[Problem to work on]
Reproduce the lines of the material exactly, excluding every image.

[Data]
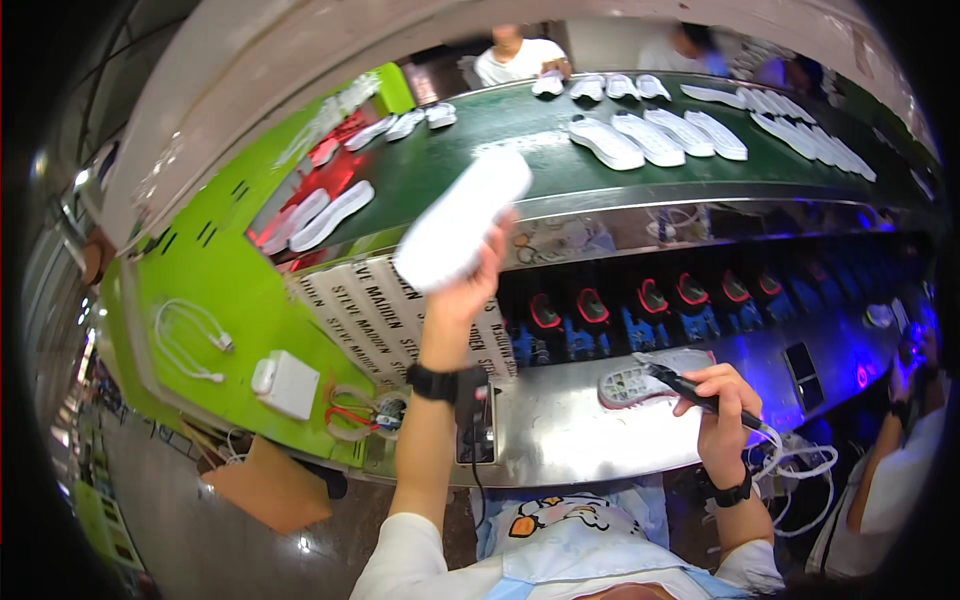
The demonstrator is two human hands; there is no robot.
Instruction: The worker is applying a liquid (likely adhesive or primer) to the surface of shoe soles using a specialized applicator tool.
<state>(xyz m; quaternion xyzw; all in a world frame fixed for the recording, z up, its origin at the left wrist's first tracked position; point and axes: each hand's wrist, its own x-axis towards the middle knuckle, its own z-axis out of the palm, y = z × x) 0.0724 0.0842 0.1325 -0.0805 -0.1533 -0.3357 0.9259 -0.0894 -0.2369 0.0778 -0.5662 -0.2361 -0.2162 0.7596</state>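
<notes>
My left hand [470,275] is closed around the heel end of a white shoe sole [460,220], lifted in front of the green belt and slightly blurred. In my right hand [722,410] is a black pen-shaped tool [705,396] with a white cord. Its tip reaches over another sole [625,388], grey-white with a grid-like hollow side facing up, lying on the metal bench [560,425]. Whether the tip touches that sole I cannot tell.
Rows of white soles [655,138] lie on the green conveyor belt [480,150]. Red-and-blue fixtures [652,297] line a dark recess. A phone [803,375] lies on the bench; a white box [287,384] and cable [190,335] rest on the green table. Another person's arm [880,450] is at right.
</notes>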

[Solution]
The demonstrator is two human hands; there is no robot.
Instruction: The worker is applying a liquid (likely adhesive or primer) to the surface of shoe soles using a specialized applicator tool.
<state>(xyz m; quaternion xyzw; all in a world frame fixed for the recording, z up, its origin at the left wrist's first tracked position; point and axes: each hand's wrist, its own x-axis towards the middle knuckle, its own z-axis out of the palm, y = z × x) 0.0724 0.0842 0.1325 -0.0805 -0.1533 -0.3357 0.9259 -0.0894 -0.2369 0.0778 -0.5662 -0.2361 -0.2162 0.7596</state>
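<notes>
My left hand [470,275] is closed around the heel end of a white shoe sole [460,220], lifted in front of the green belt and slightly blurred. In my right hand [722,410] is a black pen-shaped tool [705,396] with a white cord. Its tip reaches over another sole [625,388], grey-white with a grid-like hollow side facing up, lying on the metal bench [560,425]. Whether the tip touches that sole I cannot tell.
Rows of white soles [655,138] lie on the green conveyor belt [480,150]. Red-and-blue fixtures [652,297] line a dark recess. A phone [803,375] lies on the bench; a white box [287,384] and cable [190,335] rest on the green table. Another person's arm [880,450] is at right.
</notes>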

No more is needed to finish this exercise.